■ Goal of the exercise
The answer is the data below, repeated exactly, with no pictures included.

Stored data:
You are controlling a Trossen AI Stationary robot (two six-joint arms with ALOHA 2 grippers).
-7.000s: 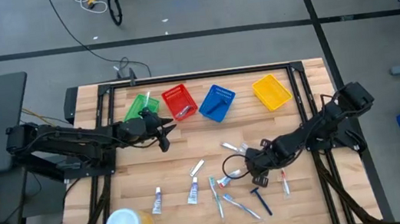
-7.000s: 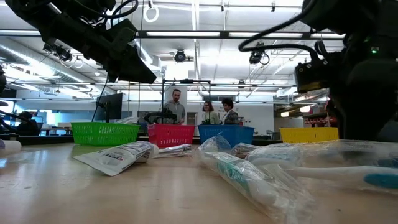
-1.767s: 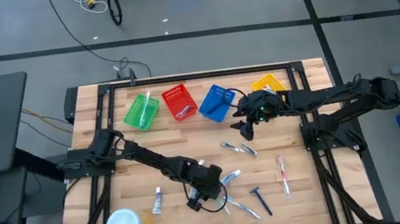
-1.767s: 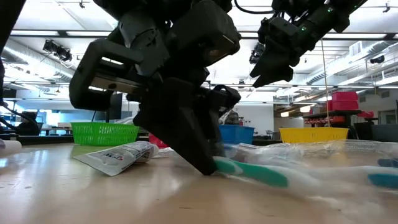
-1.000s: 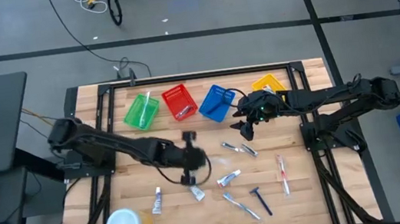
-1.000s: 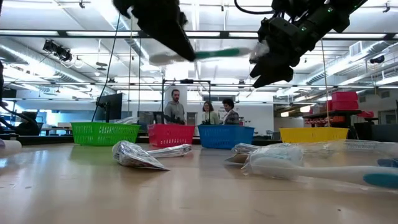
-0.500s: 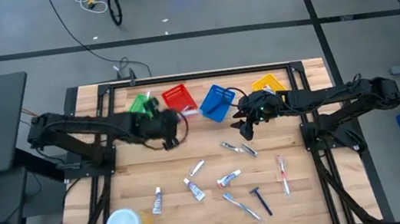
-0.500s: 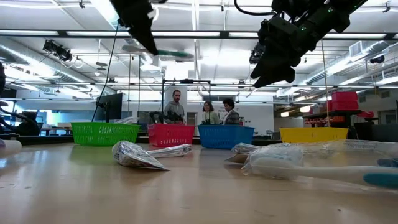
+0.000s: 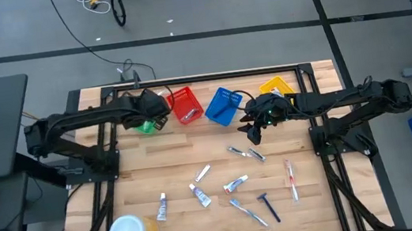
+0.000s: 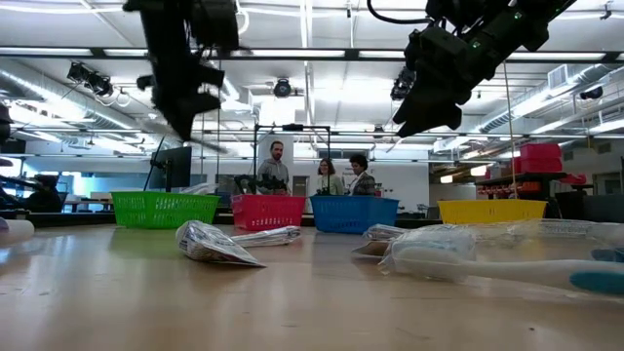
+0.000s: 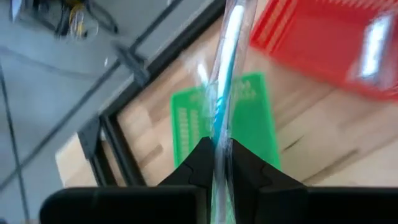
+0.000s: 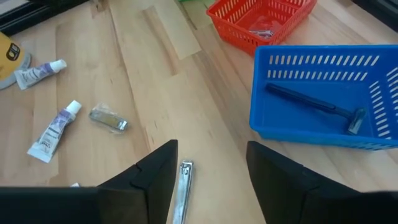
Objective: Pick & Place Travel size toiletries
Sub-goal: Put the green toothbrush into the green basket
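Left gripper (image 11: 217, 152) is clamped on a wrapped toothbrush (image 11: 225, 68), held above the green basket (image 11: 249, 118) at the table's far edge. Right gripper (image 12: 208, 165) is spread, nothing held, beside the blue basket (image 12: 311, 112).

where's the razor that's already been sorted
In the right wrist view the dark razor lies inside the blue basket, right of the red basket.

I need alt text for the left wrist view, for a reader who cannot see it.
The left gripper is shut on a wrapped toothbrush and holds it above the green basket. A red basket stands beside the green one on the wooden table.
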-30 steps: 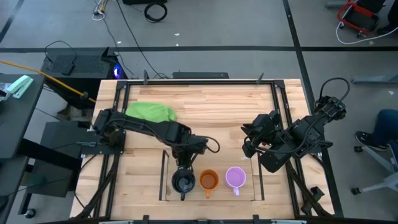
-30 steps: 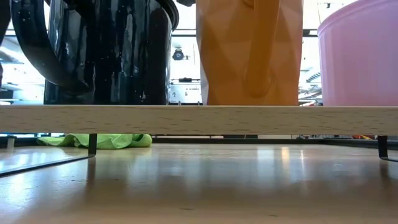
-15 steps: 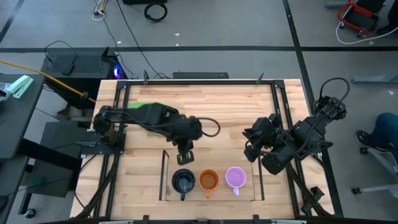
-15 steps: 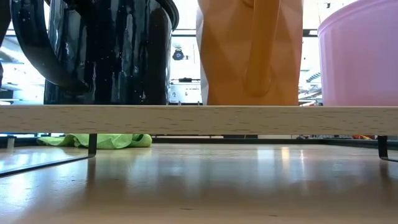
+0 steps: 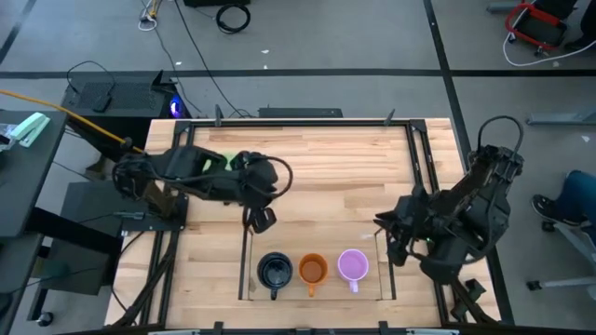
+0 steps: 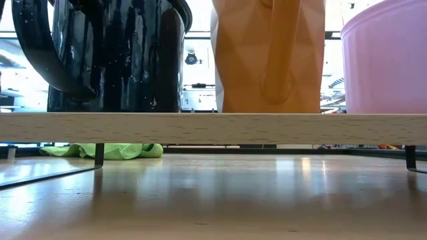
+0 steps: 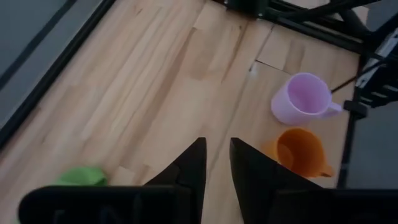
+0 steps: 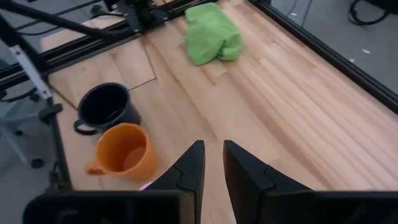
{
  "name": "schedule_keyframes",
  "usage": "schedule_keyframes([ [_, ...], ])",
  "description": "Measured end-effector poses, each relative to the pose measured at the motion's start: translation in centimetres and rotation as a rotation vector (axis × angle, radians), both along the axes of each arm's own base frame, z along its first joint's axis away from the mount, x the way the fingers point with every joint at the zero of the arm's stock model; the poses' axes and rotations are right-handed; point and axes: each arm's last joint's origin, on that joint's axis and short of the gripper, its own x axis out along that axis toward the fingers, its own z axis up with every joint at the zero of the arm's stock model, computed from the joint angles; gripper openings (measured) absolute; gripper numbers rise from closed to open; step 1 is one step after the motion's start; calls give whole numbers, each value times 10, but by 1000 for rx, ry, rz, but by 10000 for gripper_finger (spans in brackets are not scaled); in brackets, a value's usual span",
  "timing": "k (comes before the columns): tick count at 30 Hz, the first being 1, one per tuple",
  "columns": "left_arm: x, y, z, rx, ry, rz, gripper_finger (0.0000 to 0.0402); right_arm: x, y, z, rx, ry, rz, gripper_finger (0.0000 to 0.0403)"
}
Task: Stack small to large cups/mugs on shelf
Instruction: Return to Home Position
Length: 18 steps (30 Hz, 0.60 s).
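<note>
The left arm's tool [image 5: 262, 221] hangs over the pale wooden table [image 5: 326, 167] just behind the low light-wood shelf [image 6: 212, 128] with clear side panels, its dark fingers parted by a narrow gap and holding nothing. The right arm's tool [image 5: 385, 233] sits off the shelf's right end, equally narrow and empty. On the shelf three handled mugs stand upright in a row: the dark navy-black mug [image 5: 274, 271] on the left, the orange mug [image 5: 312, 270] in the middle and the lilac-purple mug [image 5: 352, 265] on the right, while a crumpled green cloth [image 8: 211, 34] lies farther back on the table, under the left arm
</note>
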Motion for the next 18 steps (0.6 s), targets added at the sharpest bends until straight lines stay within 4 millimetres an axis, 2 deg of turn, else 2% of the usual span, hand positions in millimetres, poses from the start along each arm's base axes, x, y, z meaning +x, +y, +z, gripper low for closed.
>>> schedule_keyframes([
  [9,-7,-17,-1,37,28,-95,72,-14,16,0,42,-3,76,65],
  [18,-9,-29,0,14,6,-130,84,-22,23,-4,90,207,259,65],
])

■ Reply to the exercise
You are controlling a Trossen AI Stationary robot (two six-joint arms with ALOHA 2 grippers).
-7.000s: 
-7.000s: 
-1.767s: 
-1.767s: 
-1.000s: 
-1.000s: 
-0.500s: 
-0.500s: 
+0.000s: 
+0.000s: 
+0.000s: 
+0.000s: 
Objective: Pick & Place Travel size toiletries
Sub-goal: Put the green toothbrush into the green basket
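Left gripper (image 11: 217, 152) is clamped on a wrapped toothbrush (image 11: 225, 68), held above the green basket (image 11: 249, 118) at the table's far edge. Right gripper (image 12: 208, 165) is spread, nothing held, beside the blue basket (image 12: 311, 112).

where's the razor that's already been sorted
In the right wrist view the dark razor lies inside the blue basket, right of the red basket.

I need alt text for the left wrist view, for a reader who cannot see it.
The left gripper is shut on a wrapped toothbrush and holds it above the green basket. A red basket stands beside the green one on the wooden table.
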-30 steps: 
-30 steps: 
-15 steps: 
-15 steps: 
+0 steps: 
+0 steps: 
+0 steps: 
+0 steps: 
{
  "name": "schedule_keyframes",
  "usage": "schedule_keyframes([ [_, ...], ])",
  "description": "Measured end-effector poses, each relative to the pose measured at the motion's start: translation in centimetres and rotation as a rotation vector (axis × angle, radians), both along the axes of each arm's own base frame, z along its first joint's axis away from the mount, x the way the fingers point with every joint at the zero of the arm's stock model; the poses' axes and rotations are right-handed; point and axes: each arm's last joint's origin, on that joint's axis and short of the gripper, its own x axis out along that axis toward the fingers, its own z axis up with every joint at the zero of the arm's stock model, computed from the joint angles; gripper openings (measured) absolute; gripper numbers rise from closed to open; step 1 is one step after the motion's start; calls give whole numbers, each value times 10, but by 1000 for rx, ry, rz, but by 10000 for gripper_finger (spans in brackets are not scaled); in brackets, a value's usual span",
  "timing": "k (comes before the columns): tick count at 30 Hz, the first being 1, one per tuple",
  "columns": "left_arm: x, y, z, rx, ry, rz, gripper_finger (0.0000 to 0.0402); right_arm: x, y, z, rx, ry, rz, gripper_finger (0.0000 to 0.0403)"
}
Task: Stack small to large cups/mugs on shelf
Instruction: Return to Home Position
Length: 18 steps (30 Hz, 0.60 s).
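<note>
The left arm's tool [image 5: 262, 221] hangs over the pale wooden table [image 5: 326, 167] just behind the low light-wood shelf [image 6: 212, 128] with clear side panels, its dark fingers parted by a narrow gap and holding nothing. The right arm's tool [image 5: 385, 233] sits off the shelf's right end, equally narrow and empty. On the shelf three handled mugs stand upright in a row: the dark navy-black mug [image 5: 274, 271] on the left, the orange mug [image 5: 312, 270] in the middle and the lilac-purple mug [image 5: 352, 265] on the right, while a crumpled green cloth [image 8: 211, 34] lies farther back on the table, under the left arm
</note>
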Motion for the next 18 steps (0.6 s), targets added at the sharpest bends until straight lines stay within 4 millimetres an axis, 2 deg of turn, else 2% of the usual span, hand positions in millimetres, poses from the start along each arm's base axes, x, y, z meaning +x, +y, +z, gripper low for closed.
>>> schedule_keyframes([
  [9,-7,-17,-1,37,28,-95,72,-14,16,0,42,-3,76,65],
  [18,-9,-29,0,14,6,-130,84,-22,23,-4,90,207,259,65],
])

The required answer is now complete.